Designing for net-zero energy wasn’t part of our initial discussions. I knew the first thing to get right was the passive-solar design. We then added other energy-saving and harvesting technologies as they made sense in light of the project and the budget. The fact that the house is now making more energy than it consumes is the indirect result of many sensible decisions made throughout the design and construction process.
Passive solar cuts energy use by 50%
The beauty of harvesting the sun’s heat with a passive-solar house lies in its simplicity. Except for the sun, earth, and clouds, no moving parts are required for passive heating and cooling. passive-solar design elements include south-facing windows to let in the sun during the winter; thermal mass, interior, to store the solar energy once it’s inside; and appropriate roof overhangs and trellises to keep out the sun in summer.

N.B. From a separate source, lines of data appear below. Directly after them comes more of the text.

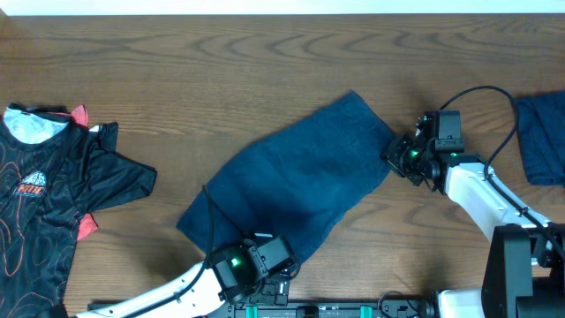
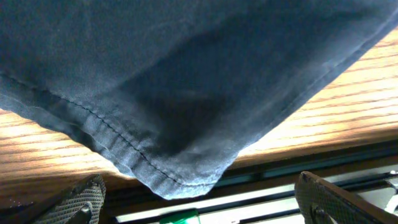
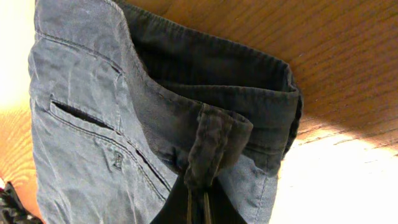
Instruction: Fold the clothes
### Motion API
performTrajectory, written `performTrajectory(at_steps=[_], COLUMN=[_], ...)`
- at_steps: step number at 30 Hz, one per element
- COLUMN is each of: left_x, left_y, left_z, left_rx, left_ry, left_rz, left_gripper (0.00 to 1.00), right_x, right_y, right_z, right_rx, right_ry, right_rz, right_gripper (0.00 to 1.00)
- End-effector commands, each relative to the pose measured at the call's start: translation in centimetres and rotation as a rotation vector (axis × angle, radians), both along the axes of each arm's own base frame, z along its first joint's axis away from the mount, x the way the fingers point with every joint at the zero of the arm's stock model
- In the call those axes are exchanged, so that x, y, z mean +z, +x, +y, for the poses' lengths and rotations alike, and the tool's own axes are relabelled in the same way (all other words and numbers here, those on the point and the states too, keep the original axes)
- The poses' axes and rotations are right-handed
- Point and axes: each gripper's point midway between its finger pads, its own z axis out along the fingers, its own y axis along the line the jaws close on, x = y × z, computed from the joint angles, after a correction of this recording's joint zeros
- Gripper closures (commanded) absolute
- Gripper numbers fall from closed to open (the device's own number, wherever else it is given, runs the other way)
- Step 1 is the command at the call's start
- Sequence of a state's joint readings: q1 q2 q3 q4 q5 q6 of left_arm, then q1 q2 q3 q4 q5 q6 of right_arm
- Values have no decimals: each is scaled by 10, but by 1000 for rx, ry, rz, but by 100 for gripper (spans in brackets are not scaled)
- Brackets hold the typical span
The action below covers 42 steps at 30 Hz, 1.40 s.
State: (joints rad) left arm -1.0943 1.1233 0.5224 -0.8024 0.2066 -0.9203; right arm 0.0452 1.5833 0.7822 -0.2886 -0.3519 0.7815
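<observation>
Overhead: the dark navy soft fabric garment (image 1: 291, 181) (clothes, no print) lies flat mid worktop (image 1: 265, 62) (brown wood grain), stretched diagonally from 7 o'clock to 1 o'clock. Right fingers (image 3: 174, 211) are pinched tight on a belt loop at the waistband, i.e. the garment's 2 o'clock corner; the wrist cam shows a slit pocket and stitched waistband right next to the grip. Left fingers (image 2: 336, 199) are spread wide w/ nothing in them, down at the garment's 6 o'clock edge. The left wrist cam shows a stitched hem corner hanging in view between the two fingers, can't tell if it touches either. Other stuff: a 2nd navy cloth piece (image 1: 540, 137) at the 3 o'clock edge, well apart, and a black tee w/ red-orange line print (image 1: 53, 199) at 9 o'clock.
</observation>
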Motion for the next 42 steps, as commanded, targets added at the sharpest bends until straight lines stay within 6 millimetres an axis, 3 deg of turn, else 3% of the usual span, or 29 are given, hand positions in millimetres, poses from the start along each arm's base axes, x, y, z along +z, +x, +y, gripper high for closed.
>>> performTrajectory(at_steps=[1,8,11,13,15,27,31,37,42], left_x=[-6,-17,-23,-24,-26,-18,3,43,54], left_y=[-2,-5,-6,-5,-3,1,20,48,51], left_z=[4,0,1,3,6,12,15,5,1], left_rx=[7,4,19,33,53,61,61,66,54], left_ry=[26,49,68,76,86,116,156,104,66], left_rz=[10,54,91,106,117,108,9,-143,-176], left_gripper=[1,1,35,74,94,94,94,94,94], right_x=[-3,-3,-4,-5,-5,-5,-5,-5,-3], right_y=[-4,-4,-6,-8,-8,-8,-8,-7,-5], right_z=[6,6,6,6,6,6,5,5,5], right_rx=[10,10,10,10,10,23,34,76,106], right_ry=[24,24,24,23,23,16,6,-18,-34], right_rz=[17,18,26,34,37,31,23,2,-16], right_gripper=[99,99,99,99,99,99,99,99,99])
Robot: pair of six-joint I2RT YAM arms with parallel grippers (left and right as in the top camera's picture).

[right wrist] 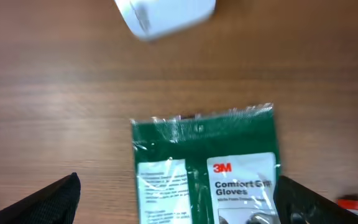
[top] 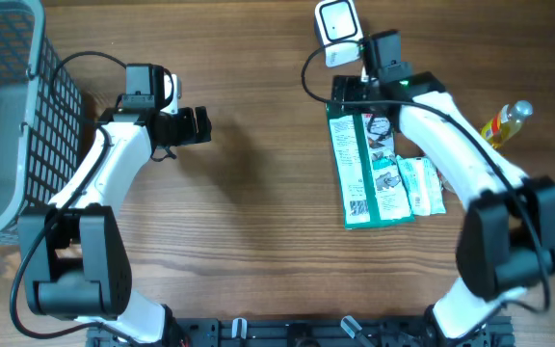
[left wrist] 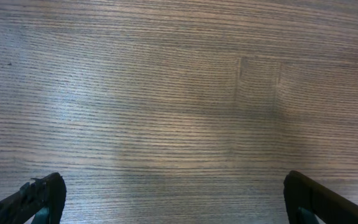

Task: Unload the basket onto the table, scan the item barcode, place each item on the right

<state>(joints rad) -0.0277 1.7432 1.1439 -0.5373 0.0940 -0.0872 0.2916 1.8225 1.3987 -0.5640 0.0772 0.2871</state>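
Green plastic glove packet (right wrist: pixel 205 171) lies flat between and just ahead of the right gripper's (right wrist: pixel 179 200) 2 released fingers, white handheld scanner (right wrist: pixel 165 14) beyond; grasp it by the top edge, while the left gripper (left wrist: pixel 171 198) hangs spread, empty.

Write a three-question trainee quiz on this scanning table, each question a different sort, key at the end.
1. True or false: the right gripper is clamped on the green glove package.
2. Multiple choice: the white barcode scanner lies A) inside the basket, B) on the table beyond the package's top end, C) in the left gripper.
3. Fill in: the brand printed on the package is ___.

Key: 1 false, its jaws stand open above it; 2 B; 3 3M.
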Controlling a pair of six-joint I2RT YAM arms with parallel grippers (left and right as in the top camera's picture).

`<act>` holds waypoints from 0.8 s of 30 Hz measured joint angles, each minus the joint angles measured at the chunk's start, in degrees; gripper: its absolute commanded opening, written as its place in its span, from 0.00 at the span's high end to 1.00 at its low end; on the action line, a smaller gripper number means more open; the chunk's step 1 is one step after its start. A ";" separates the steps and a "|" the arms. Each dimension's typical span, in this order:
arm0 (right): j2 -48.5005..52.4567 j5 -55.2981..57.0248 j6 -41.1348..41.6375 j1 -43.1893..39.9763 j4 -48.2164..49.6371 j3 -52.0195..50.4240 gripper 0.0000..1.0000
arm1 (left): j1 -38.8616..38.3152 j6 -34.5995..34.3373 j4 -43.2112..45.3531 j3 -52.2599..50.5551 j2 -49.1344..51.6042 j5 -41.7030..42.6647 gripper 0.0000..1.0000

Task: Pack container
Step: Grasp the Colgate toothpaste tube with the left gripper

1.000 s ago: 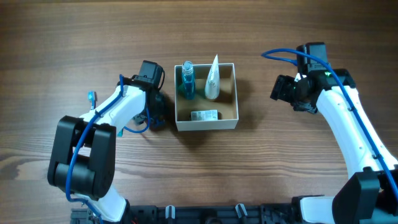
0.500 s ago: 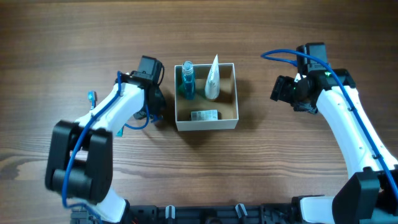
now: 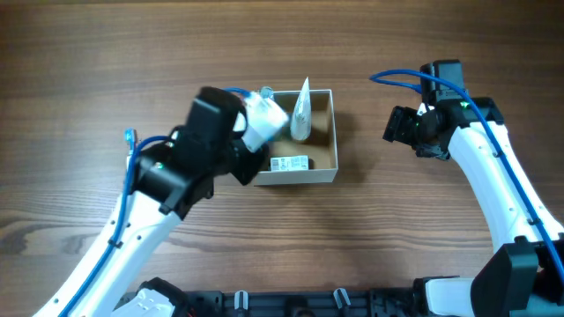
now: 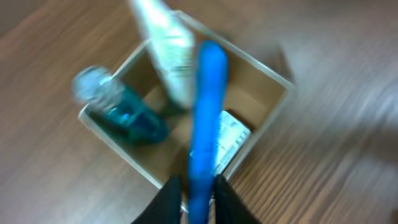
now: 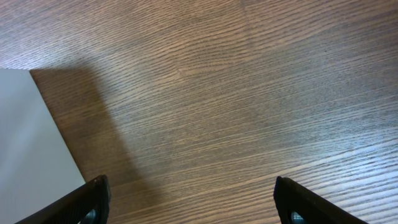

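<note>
**Status:** the container (image 3: 300, 177) sits directly beneath the left gripper (image 4: 198, 200) and holds a blue bottle (image 4: 127, 113), a white tube (image 4: 166, 46) and a labelled packet (image 4: 231, 138). The left gripper is clamped on a blue stick-shaped item (image 4: 205, 118); releasing it appears to be the remaining step.

**Clearance:** open floor lies below the item's tip, with walls all round. The right gripper (image 5: 193, 202) is spread and empty, with the container wall at its left.
</note>
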 measured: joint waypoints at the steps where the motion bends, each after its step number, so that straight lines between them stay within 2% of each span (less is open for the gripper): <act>1: 0.00 0.00 -0.04 0.00 -0.07 0.00 0.15 | -0.90 4.76 -0.17 0.00 0.66 0.17 0.96; 3: 0.00 0.00 -0.17 0.00 -0.11 0.00 0.15 | -2.67 13.22 0.96 0.00 3.30 0.44 0.96; 5: 0.00 0.00 -0.17 0.00 -0.17 0.00 0.15 | -2.73 17.07 3.26 0.00 6.58 0.55 0.96; 9: 0.00 0.00 -0.17 0.00 -0.90 0.00 0.15 | -3.02 19.80 7.08 0.00 11.78 0.61 0.96; 13: 0.00 0.00 -0.17 0.00 -0.96 0.00 0.15 | -3.45 19.85 7.52 0.00 12.07 0.63 0.96; 14: 0.00 0.00 -0.17 0.00 -0.96 0.00 0.15 | -3.45 19.06 7.54 0.00 11.96 0.63 0.88; 15: 0.00 0.00 -0.17 0.00 -0.96 0.00 0.15 | -3.45 18.58 7.56 0.00 11.78 0.63 0.71; 18: 0.00 0.00 -0.15 0.00 -0.96 0.00 0.15 | -3.45 12.48 6.91 0.00 9.05 0.07 0.56; 19: 0.00 0.00 -0.17 0.00 -0.96 0.00 0.15 | -3.45 8.55 5.95 0.00 6.86 -0.98 0.33; 20: 0.00 0.00 -0.15 0.00 -0.94 0.00 0.15 | -3.37 3.34 4.66 0.00 3.32 -3.80 0.28; 21: 0.00 0.00 -0.17 0.00 -0.98 0.00 0.15 | -3.06 -0.33 3.63 0.04 1.07 -6.40 0.28; 23: 0.00 0.00 -0.17 -0.02 -0.94 0.00 0.15 | 0.46 -8.90 -0.83 0.09 -3.45 -13.88 0.09; 24: 0.00 0.00 -0.17 0.00 -0.90 0.00 0.15 | 3.96 -12.55 -2.34 0.13 -4.79 -16.85 0.04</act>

This house has a long center wall flanked by two opposing shed roofs. The longer east-west axis provides ample opportunity for south-facing windows. pop-up roofs lift to the southern sky in three locations. These roofs allow natural light to penetrate into the house, making it feel bigger, orienting interior spaces to the natural world, blurring the line between indoors and out, and providing a substantial aperture for solar-heat gain.
To shade the windows under the pop-up roofs appropriately, the overhang increases in size as the window increases in height, adding a dramatic effect to the roof. Determining the right size for a shading device is done with a scaled section drawing. modeling the windows and overhangs on a computer can provide complete visual information about the quantity of sunlight entering the house for any day of the year. in addition to roof overhangs over all south-facing windows, two covered porches keep the house cool in summer by blocking the low morning sun from the east-facing windows of the kitchen and the low afternoon sun from the west-facing windows of the master bedroom.
In winter, heating can still be difficult without the right amount of thermal mass inside the house. The tile-covered concrete slab and stonework around the woodstove and archway absorb the excess heat of the day, then release it slowly at night. This thermal mass also provides significant passive cooling in the summer. Slab-on-grade construction has other benefits. Keeping living spaces close to the ground means that there are no steps or pressure-treated decks between inside and out; moreover, there is no need for crawlspaces or basements, two problematic spaces in terms of indoor-air quality. A concrete slab is also ideal for radiant-floor heating.
Airtight envelope for a mild climate
From an energy and durability standpoint, it sometimes can be more important to consider reducing the air infiltration of a building before increasing the R-value of the walls. This is especially true in our relatively mild but humid climate. With this in mind, my firm opted for 2×4 wall framing instead of 2×6 and put the savings toward sprayfoam insulation for all exterior walls and ceilings. To test the tightness of the envelope, we performed a blower-door test prior to installing drywall, thoroughly checking for leaks with smoke sticks. To ensure excellent indoor-air quality in the tight house, we used low-VOC interior finishes and installed a Venmar energy-recovery ventilator (ERV) to provide fresh air to the living spaces and to recover most of the heat from the exhaust air.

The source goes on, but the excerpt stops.